Having seen Dr. Spahls letter, I am not surprised that he read my recent commentary with consternation rather than with enlightenment, because it is obvious that he missed the point. He agrees that there has been confusion and sloppy terminology in the past, but feels that it can be easily remedied by more careful use of existing definitions. That is the whole idea; if dentists used these terms correctly, there would have been no need for my commentary! The truth is that improper use of these terms has confused the literature, as well as resulted in instances of incorrect patient treatment.
Dr. Spahl also seems to be concerned about my statement that there is no good evidence to support the concept of a relationship between "TMD" and occlusion. This is not "old guard scientific spin," but rather a scientific fact. I do agree that an internal derangement of the TMJ (disk displacement) is not an imaginary condition. However, it is due to trauma or chronic parafunction and is not an occlusal disharmony.
On the other hand, condylar decompression is an imaginary concept, because the TMJ is a third-class lever. The references that he cites in support of his viewpoint relate to disk recapture by anterior mandibular repositioning appliances and not to appliances that supposedly decompress the joint.
Dr. Spahl is correct that symptoms do not constitute a diagnosis. However, terms like "myositis," "myospasm" or "hyperkinesia" are not symptoms; they are diagnoses. The patient with myositis may complain of pain, swelling or tenderness, but he or she will not complain of myositis! Moreover, it is not clear to me how selecting specific diagnoses rather than using umbrella terms adds to, rather than reduces, confusion. It should also be noted that the diagnoses listed in my commentary are indicated in the legend as examples, and not as a complete list of possible conditions. Finally, a diagnosis does not need to define an etiologic agent or condition. For example, we do not know what specifically causes degenerative joint disease or myofascial pain, and yet we are able to successfully treat many of these patients.
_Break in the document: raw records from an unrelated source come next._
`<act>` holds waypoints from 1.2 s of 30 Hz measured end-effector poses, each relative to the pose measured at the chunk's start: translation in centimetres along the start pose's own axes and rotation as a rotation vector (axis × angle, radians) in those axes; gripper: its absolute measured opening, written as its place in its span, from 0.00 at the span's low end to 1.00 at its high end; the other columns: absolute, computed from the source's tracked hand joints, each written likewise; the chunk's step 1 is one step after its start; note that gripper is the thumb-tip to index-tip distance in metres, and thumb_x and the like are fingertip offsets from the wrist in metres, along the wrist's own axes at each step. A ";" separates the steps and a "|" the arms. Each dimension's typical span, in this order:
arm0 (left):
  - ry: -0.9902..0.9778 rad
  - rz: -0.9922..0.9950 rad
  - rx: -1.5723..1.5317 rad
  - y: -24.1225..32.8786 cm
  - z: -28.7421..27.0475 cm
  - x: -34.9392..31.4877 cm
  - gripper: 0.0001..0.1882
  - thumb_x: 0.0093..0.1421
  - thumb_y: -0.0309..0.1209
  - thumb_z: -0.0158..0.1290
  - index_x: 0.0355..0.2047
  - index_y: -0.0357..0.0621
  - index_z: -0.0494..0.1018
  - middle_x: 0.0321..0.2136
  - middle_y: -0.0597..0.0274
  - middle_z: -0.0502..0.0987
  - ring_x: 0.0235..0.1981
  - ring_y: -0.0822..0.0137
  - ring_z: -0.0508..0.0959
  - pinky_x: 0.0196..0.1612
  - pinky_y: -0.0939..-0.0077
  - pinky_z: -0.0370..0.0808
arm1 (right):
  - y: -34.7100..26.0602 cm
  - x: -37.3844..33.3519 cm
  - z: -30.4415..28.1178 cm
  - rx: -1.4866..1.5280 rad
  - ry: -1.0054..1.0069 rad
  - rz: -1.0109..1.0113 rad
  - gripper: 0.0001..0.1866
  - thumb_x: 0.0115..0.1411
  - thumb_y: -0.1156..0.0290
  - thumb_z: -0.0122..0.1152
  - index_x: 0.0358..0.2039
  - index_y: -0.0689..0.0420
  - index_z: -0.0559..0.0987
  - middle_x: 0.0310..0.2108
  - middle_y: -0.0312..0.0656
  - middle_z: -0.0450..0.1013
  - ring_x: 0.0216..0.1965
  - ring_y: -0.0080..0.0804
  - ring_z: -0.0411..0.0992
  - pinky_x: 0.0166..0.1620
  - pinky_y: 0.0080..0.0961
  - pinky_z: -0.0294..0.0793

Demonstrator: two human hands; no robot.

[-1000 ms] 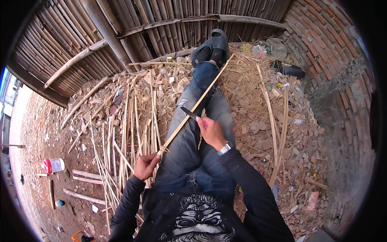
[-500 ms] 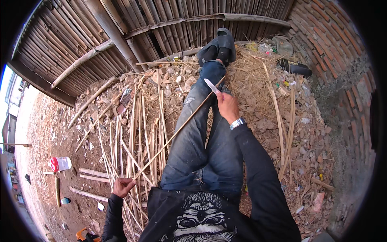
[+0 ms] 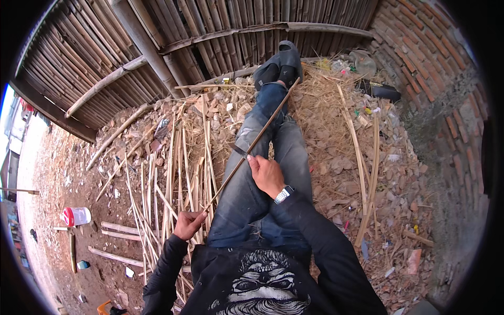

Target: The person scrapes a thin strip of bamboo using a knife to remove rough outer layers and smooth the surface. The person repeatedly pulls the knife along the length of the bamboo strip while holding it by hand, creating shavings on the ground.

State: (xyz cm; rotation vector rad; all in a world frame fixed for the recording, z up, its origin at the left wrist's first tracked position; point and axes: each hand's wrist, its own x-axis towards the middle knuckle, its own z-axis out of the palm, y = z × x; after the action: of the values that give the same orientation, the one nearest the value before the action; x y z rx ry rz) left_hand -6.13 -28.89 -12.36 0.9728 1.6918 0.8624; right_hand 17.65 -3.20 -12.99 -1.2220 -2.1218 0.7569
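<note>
A long thin bamboo strip (image 3: 270, 120) slants across my jeans, from near my left hip up toward my crossed feet. My left hand (image 3: 190, 224) pinches its lower end. Over my thighs, my right hand (image 3: 266, 174) is closed on a knife, its handle hidden in the fist. The knife blade (image 3: 238, 149) lies across the strip at about its middle, and my right thumb is beside the strip there. On the ground left of my legs lie many split bamboo strips (image 3: 172, 178) in a loose, criss-crossed pile.
A bamboo-slat wall (image 3: 226, 42) rises beyond my feet, and a brick wall (image 3: 436, 63) stands at right. Two long strips (image 3: 374, 173) lie on the rubble at my right. A white tub with a red lid (image 3: 79, 216) and cut poles (image 3: 116, 255) are at left.
My right hand has come down and left along the strip with the knife. My left hand has moved up and right, bringing the strip's far end closer to my feet.
</note>
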 end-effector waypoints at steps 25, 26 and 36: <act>0.319 0.233 0.160 5.3 7.4 3.8 0.20 0.67 0.35 0.61 0.51 0.27 0.80 0.22 0.44 0.80 0.24 0.71 0.81 0.31 0.71 0.77 | -4.7 -2.6 -2.9 0.423 -0.175 -0.080 0.25 0.62 0.53 0.72 0.22 0.62 0.77 0.17 0.52 0.71 0.21 0.56 0.72 0.25 0.43 0.68; 0.338 0.264 0.164 5.4 7.7 3.9 0.20 0.67 0.34 0.62 0.50 0.27 0.80 0.22 0.41 0.80 0.24 0.70 0.82 0.30 0.71 0.77 | -4.6 -2.5 -2.8 0.401 -0.195 -0.104 0.24 0.63 0.54 0.72 0.23 0.62 0.77 0.17 0.52 0.72 0.21 0.56 0.73 0.25 0.44 0.68; 0.429 0.311 0.202 7.3 7.9 4.3 0.17 0.67 0.32 0.61 0.48 0.27 0.81 0.20 0.42 0.78 0.20 0.70 0.79 0.26 0.70 0.74 | -5.1 -2.4 -2.6 0.418 -0.272 -0.183 0.19 0.64 0.65 0.70 0.22 0.64 0.76 0.19 0.55 0.72 0.22 0.57 0.72 0.26 0.43 0.66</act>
State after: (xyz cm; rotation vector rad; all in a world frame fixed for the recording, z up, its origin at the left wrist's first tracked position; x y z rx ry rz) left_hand 2.03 -21.06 -9.89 1.2793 2.0518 1.1854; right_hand 17.61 -6.98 -8.10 -0.7264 -2.1008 1.2613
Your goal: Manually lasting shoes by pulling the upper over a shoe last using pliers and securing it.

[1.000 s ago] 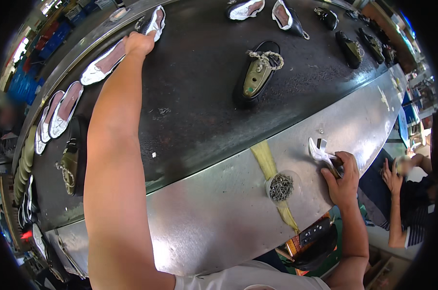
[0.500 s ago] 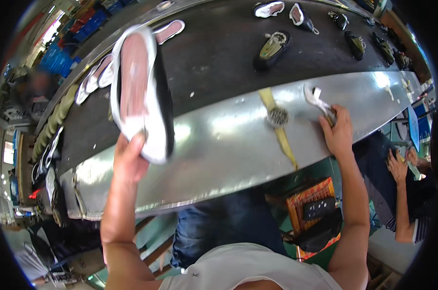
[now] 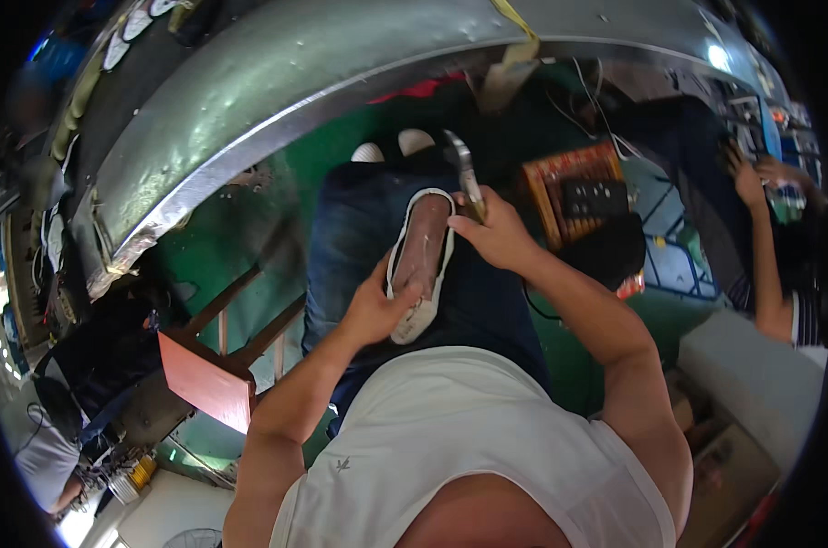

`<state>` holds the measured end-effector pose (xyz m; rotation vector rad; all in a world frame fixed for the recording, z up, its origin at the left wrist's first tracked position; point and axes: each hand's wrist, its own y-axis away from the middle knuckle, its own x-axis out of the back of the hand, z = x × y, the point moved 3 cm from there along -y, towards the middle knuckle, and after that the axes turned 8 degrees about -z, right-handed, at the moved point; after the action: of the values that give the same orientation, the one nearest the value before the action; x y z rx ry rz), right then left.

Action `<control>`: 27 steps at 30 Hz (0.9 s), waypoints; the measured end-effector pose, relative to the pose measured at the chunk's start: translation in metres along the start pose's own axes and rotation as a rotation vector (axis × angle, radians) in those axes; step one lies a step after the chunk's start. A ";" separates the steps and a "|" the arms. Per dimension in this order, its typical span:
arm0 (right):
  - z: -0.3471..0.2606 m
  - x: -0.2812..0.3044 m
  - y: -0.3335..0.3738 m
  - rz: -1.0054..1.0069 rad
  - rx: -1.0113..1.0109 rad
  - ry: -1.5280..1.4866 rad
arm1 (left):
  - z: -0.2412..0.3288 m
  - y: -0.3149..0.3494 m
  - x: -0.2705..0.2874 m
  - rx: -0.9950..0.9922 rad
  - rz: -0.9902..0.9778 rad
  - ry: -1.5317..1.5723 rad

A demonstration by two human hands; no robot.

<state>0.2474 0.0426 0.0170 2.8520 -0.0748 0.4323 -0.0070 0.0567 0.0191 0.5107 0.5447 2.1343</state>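
From where I stand, the upturned shoe lies sole up across the seated person's lap, about midway between its left and right edges. A white folded margin frames the brownish-pink insole board; the end nearer the body is puckered and pale. Its long axis runs away from the belly toward the knees, the far end leaning slightly right.

The left hand is closed on the near end from the left, thumb pressed over the underside. The right hand is wrapped around the handle of a hammer, with the thumb close against the shoe's right edge; whether it touches, I can't tell. So the left hand is nearer the puckered end and the right nearer the far half, the hammer's head sitting beyond the far end and to its right.

Past the knees curves the near edge of a metal-topped bench, a yellow strip hanging over it. Right of the lap is a red-and-orange woven seat carrying a black box. Farther right, a co-worker's forearm shows.
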 end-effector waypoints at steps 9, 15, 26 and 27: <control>-0.011 -0.006 -0.011 0.004 -0.065 0.111 | 0.019 -0.109 0.014 -0.125 0.045 -0.267; 0.011 -0.007 -0.033 -0.044 0.019 0.330 | 0.044 -0.123 0.009 -0.393 0.044 -0.108; 0.007 0.001 -0.049 -0.014 -0.062 0.070 | 0.070 -0.117 0.009 -0.864 0.345 -0.517; 0.008 -0.002 -0.047 -0.014 -0.064 0.071 | 0.069 -0.118 0.011 -0.878 0.461 -0.373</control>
<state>0.2525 0.0862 -0.0026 2.7698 -0.0552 0.5177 0.0997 0.1432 0.0129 0.5241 -0.7683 2.3453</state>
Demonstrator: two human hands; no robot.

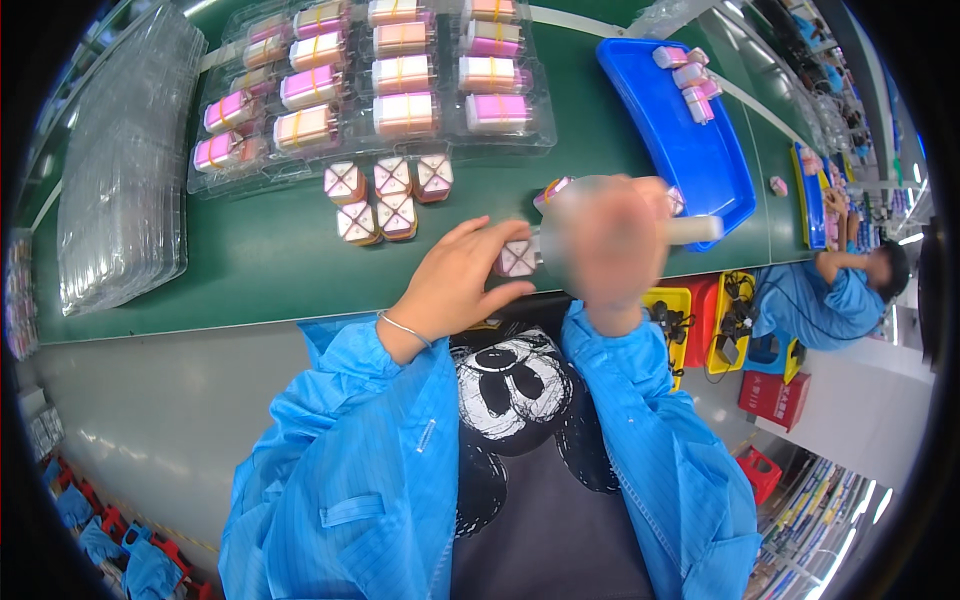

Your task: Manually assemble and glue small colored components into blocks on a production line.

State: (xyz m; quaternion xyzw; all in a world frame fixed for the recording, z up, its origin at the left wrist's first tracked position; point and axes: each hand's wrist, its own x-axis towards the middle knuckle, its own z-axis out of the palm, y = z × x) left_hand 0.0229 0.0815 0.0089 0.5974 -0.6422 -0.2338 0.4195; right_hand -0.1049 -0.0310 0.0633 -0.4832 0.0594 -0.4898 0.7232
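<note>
My left hand (447, 282) lies at the front of the green table, its fingers and thumb on either side of a white-topped block bundle (517, 258) with dark bands crossed over it. My right hand (613, 240) is smeared by motion just right of that bundle, so its fingers cannot be made out. A pale stick-shaped thing (694, 231) juts out beside it, too blurred to name. Partly hidden behind the right hand is another banded bundle (553, 193). Several similar bundles (394, 215) stand grouped beyond my left hand.
Clear plastic trays (545, 105) hold rows of pink, white and peach banded blocks (404, 113) at the back. Stacked empty trays (125, 170) lie at left. A blue tray (725, 165) with a few pink blocks sits at right. Beyond it, a person in blue (825, 300) works.
</note>
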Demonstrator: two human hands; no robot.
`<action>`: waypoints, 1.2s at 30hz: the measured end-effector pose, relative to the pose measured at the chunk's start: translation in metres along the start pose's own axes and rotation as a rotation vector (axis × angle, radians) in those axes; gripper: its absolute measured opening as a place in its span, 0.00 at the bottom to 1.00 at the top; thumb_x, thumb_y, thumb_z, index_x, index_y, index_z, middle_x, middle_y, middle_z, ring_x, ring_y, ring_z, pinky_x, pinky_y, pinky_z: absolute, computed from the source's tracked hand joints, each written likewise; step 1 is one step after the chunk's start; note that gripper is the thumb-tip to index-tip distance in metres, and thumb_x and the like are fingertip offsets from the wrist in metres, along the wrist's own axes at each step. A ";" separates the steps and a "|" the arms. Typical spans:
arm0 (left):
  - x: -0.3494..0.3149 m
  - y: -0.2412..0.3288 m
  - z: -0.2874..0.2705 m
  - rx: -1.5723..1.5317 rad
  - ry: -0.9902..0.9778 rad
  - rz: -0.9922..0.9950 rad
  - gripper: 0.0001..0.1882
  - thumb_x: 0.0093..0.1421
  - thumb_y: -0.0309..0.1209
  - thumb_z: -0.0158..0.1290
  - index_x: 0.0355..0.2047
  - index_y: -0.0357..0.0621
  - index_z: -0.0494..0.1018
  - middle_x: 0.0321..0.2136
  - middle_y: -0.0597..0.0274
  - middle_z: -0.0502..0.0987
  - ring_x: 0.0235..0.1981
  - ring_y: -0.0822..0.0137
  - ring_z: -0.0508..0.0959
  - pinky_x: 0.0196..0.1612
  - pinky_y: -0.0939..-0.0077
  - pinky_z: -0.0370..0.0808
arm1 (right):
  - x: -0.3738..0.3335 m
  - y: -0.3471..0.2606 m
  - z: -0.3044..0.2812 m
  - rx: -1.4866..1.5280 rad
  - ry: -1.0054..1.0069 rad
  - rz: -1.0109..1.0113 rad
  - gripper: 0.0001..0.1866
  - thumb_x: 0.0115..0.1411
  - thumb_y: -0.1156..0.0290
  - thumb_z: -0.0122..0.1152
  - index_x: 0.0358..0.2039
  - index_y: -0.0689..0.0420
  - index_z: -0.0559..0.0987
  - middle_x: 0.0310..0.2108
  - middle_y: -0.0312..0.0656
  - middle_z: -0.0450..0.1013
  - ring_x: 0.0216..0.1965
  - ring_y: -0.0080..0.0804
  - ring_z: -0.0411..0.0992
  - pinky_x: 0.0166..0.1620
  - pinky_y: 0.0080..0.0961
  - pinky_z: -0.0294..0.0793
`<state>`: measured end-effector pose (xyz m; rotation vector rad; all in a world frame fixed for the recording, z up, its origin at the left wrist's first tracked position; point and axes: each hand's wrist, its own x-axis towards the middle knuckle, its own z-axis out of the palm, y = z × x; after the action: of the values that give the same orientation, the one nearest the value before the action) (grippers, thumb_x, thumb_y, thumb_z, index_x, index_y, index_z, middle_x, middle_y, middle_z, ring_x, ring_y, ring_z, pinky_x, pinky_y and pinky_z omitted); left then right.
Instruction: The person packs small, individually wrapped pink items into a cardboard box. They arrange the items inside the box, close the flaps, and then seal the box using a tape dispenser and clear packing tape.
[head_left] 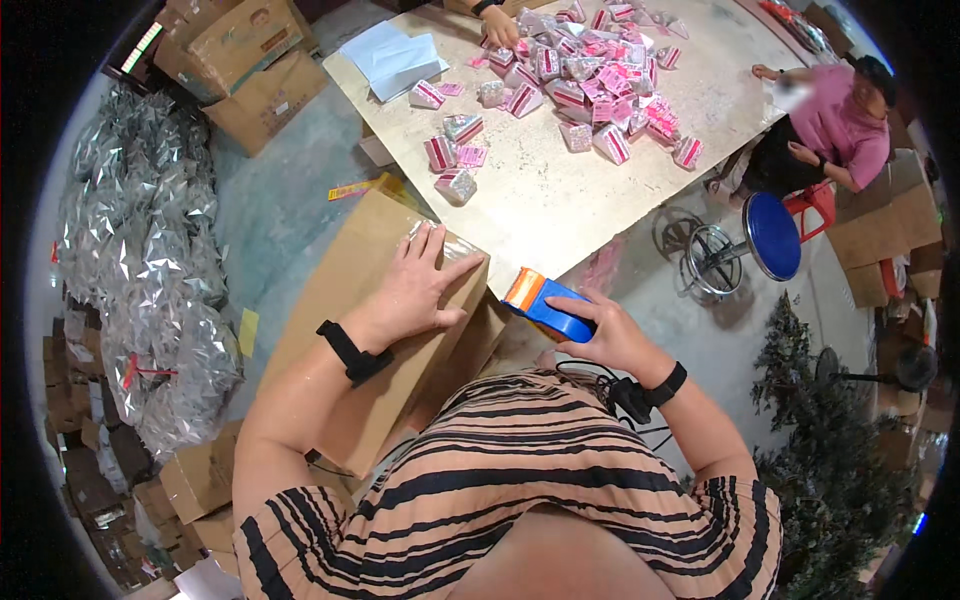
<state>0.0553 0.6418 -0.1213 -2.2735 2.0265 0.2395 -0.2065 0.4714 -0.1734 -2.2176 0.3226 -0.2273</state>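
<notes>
A long brown cardboard box (352, 268) stands before me, close to the table's near corner. My left hand (425, 275) lies flat on its top with the fingers spread, beside a shiny strip of clear tape (455, 243) at the far end. In my right hand (605, 335) is a blue and orange tape dispenser (548, 307), with my fingers wrapped round its body. The dispenser is apart from the box, just right of its far end and near the table corner.
On the pale table (540, 215) lie several pink-and-white wedge-shaped packs (565, 95) and white papers (393, 60). Another person's hand (500, 27) reaches in at the far edge. A person in pink (840, 120) sits right, near a blue stool (771, 236). Silvery plastic bags (150, 270) fill the left.
</notes>
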 end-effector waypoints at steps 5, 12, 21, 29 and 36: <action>-0.002 0.001 0.002 0.022 0.009 0.015 0.44 0.47 0.50 0.61 0.65 0.69 0.59 0.62 0.35 0.54 0.65 0.37 0.54 0.65 0.50 0.54 | 0.002 -0.006 -0.003 -0.007 -0.052 0.041 0.33 0.43 0.68 0.71 0.54 0.46 0.76 0.36 0.51 0.72 0.37 0.49 0.74 0.42 0.38 0.75; -0.003 0.004 -0.001 0.005 -0.016 0.005 0.42 0.48 0.48 0.61 0.65 0.70 0.59 0.63 0.34 0.53 0.65 0.36 0.53 0.65 0.49 0.54 | 0.012 -0.008 -0.005 -0.052 -0.047 0.008 0.31 0.42 0.68 0.70 0.52 0.48 0.78 0.35 0.50 0.74 0.36 0.49 0.75 0.41 0.38 0.75; -0.005 0.004 0.003 0.006 0.039 0.012 0.41 0.47 0.47 0.60 0.64 0.72 0.61 0.62 0.32 0.53 0.64 0.35 0.53 0.64 0.46 0.53 | 0.033 -0.006 -0.010 -0.163 -0.135 -0.020 0.28 0.43 0.64 0.68 0.50 0.48 0.79 0.34 0.51 0.74 0.33 0.50 0.76 0.39 0.39 0.76; -0.004 0.004 0.002 0.034 0.017 0.044 0.40 0.49 0.45 0.61 0.64 0.78 0.59 0.63 0.32 0.50 0.64 0.32 0.52 0.64 0.45 0.55 | 0.045 -0.014 -0.018 -0.212 -0.203 -0.026 0.28 0.44 0.61 0.68 0.49 0.47 0.80 0.33 0.50 0.74 0.32 0.49 0.76 0.38 0.39 0.76; -0.003 -0.001 0.004 0.038 0.013 0.038 0.39 0.50 0.46 0.60 0.64 0.77 0.59 0.64 0.32 0.49 0.65 0.33 0.52 0.63 0.44 0.55 | 0.034 -0.007 -0.021 -0.113 -0.160 -0.049 0.29 0.42 0.62 0.67 0.49 0.47 0.79 0.31 0.51 0.73 0.32 0.50 0.75 0.38 0.41 0.76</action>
<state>0.0557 0.6461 -0.1250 -2.2222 2.0640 0.1880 -0.1784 0.4493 -0.1535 -2.3407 0.1982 -0.0580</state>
The one area in which Dr. Spahl and I definitely agree relates to his statement that "academic leadership has failed to step up and get the job done." If dental schools did a better job of teaching the diagnosis and evidence-based management of the various diseases and disorders of the temporomandibular complex, patients would not be subjected to questionable forms of therapy and their care would be greatly improved.